In 2018, Johnson decided to shift the focus of Active by Nature to Nordic walking and hiking tours. The business, which she implemented in 2007, initially focused on getting people biking and walking rather than using motorized transit with Johnson serving as a walking instructor.

“I thought this would be a really unique tourism offering,” she said. “It’s different from walking and very different from hiking.”

Today, Active by Nature offers Nordic walking tours and guided interpretive walking tours in Canmore, and guided hikes in the Kananaskis country.

Even when Johnson leads her regular walking tours and guided hikes, she takes the opportunity to promote the use of Nordic walking poles.

“Nordic walking mimics cross-country skiing without the skis,” she said. “It’s a full body workout that promotes good posture, burns calories, provides exceptional stability on various terrain and off-loads stress from the lower body.”

Nordic walking is especially beneficial for people with injuries like retired athletes and seniors, as well as those who are new to getting physically active, said Johnson.

She teaches a technique that requires her clients to plant the poles, push and propel.

“You offload weight from the knees and hips and it spreads out the workload,” she said. “That’s life-changing for people with arthritis or other conditions and injuries. The neat thing about it is it appeals to all ages and all abilities.”

Johnson said the poles have special tips that absorb the shock. 

“It’s an excellent opportunity for older adults and people with mobility issues,” she said. “The stability it gives you, I call it four-wheel drive for humans. It turbo charges a walk.”

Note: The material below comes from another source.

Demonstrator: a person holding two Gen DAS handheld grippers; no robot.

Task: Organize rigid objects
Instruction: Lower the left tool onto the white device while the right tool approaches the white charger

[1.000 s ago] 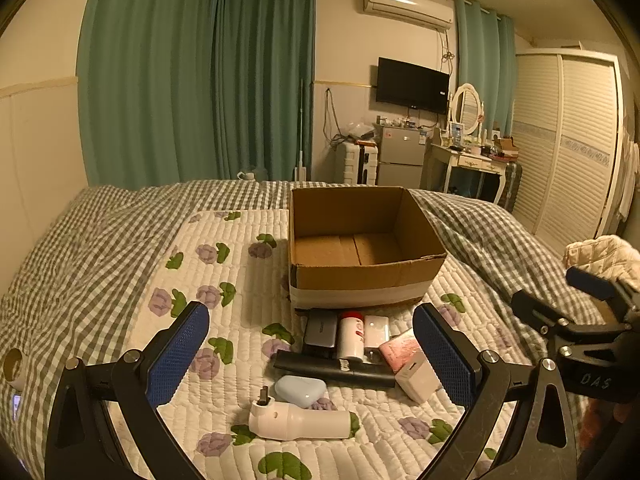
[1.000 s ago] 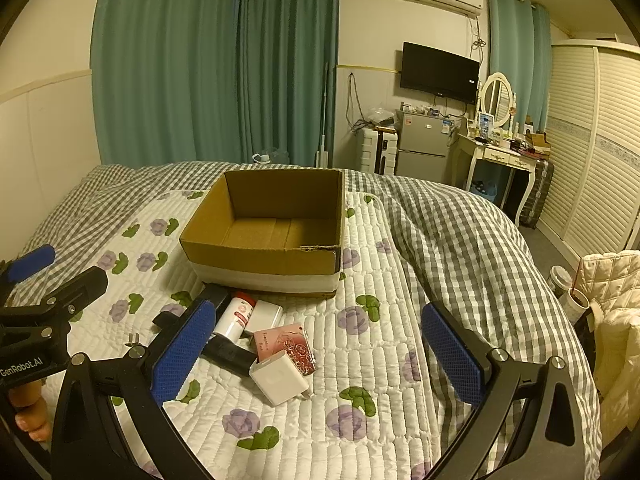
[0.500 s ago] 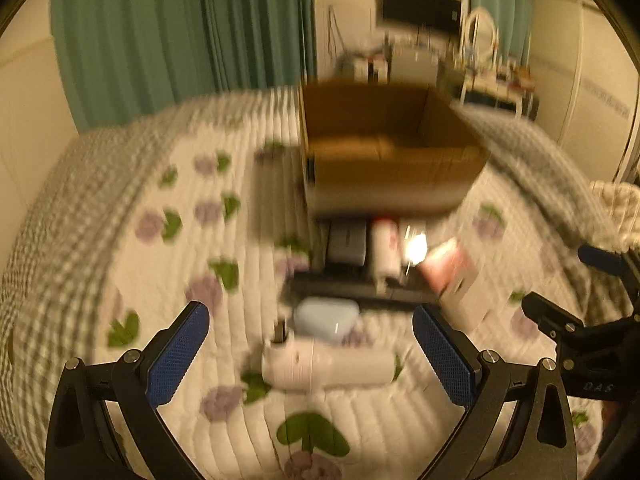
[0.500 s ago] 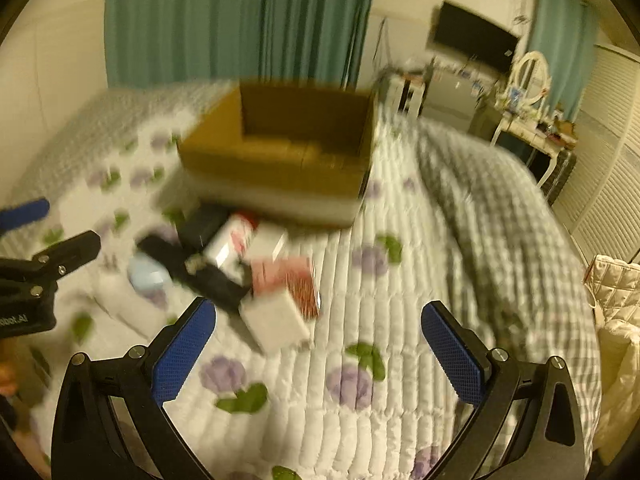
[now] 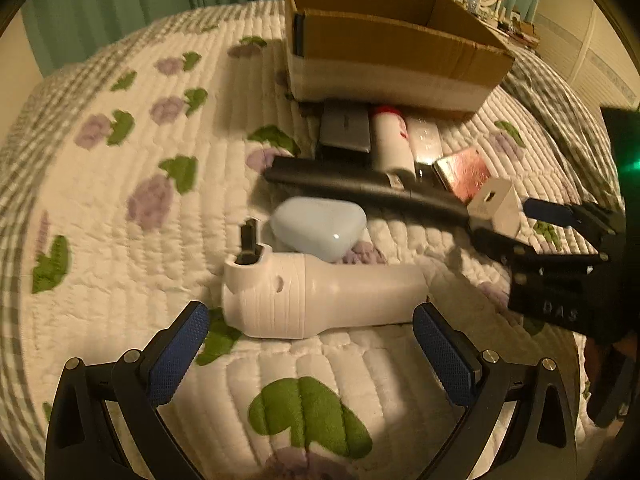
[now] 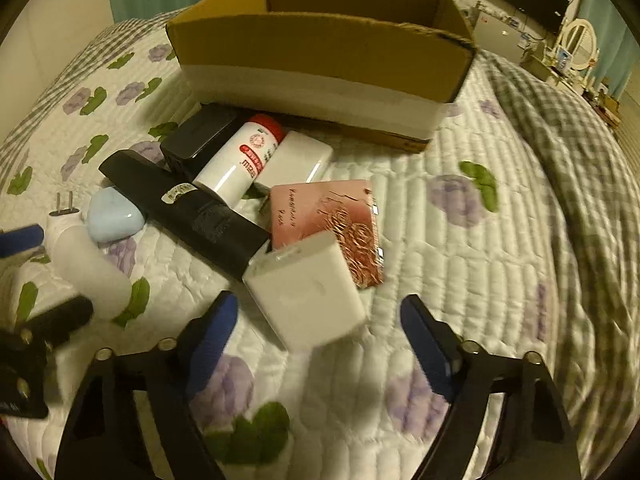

Canmore is known for its extreme activities from mountain biking to rock climbing, so Johnson wanted to meet the needs of those seeking a less extreme experience.

“I see so many people come to town and you know that they would love to experience being active or experience nature, but they’re not going to be the ones hiking up Ha Ling,” she said. “This is a perfect activity for those who would love an introduction to being active in nature.”

During the Nordic walking tours, Johnson spends the first 30 minutes teaching the technique and the following hour on the guided tour.

“When I walk with poles using the technique I teach I work every muscle from my neck down,” she said. “It builds muscular strength and aerobic conditioning. Whether they’re looking to be more active or a triathlete looking to do cross training or try a different activity, this suits all ages and abilities.”

In following COVID-19 protocols and regulations, Johnson keeps her groups to a maximum of six people, enforces six-feet physical distancing and sanitizes the equipment between users.

“This has been a perfect activity with a lot of activities not available,” she said. “It’s something you can do not only on the hiking trails but on the sidewalk – from city streets to mountain peaks.”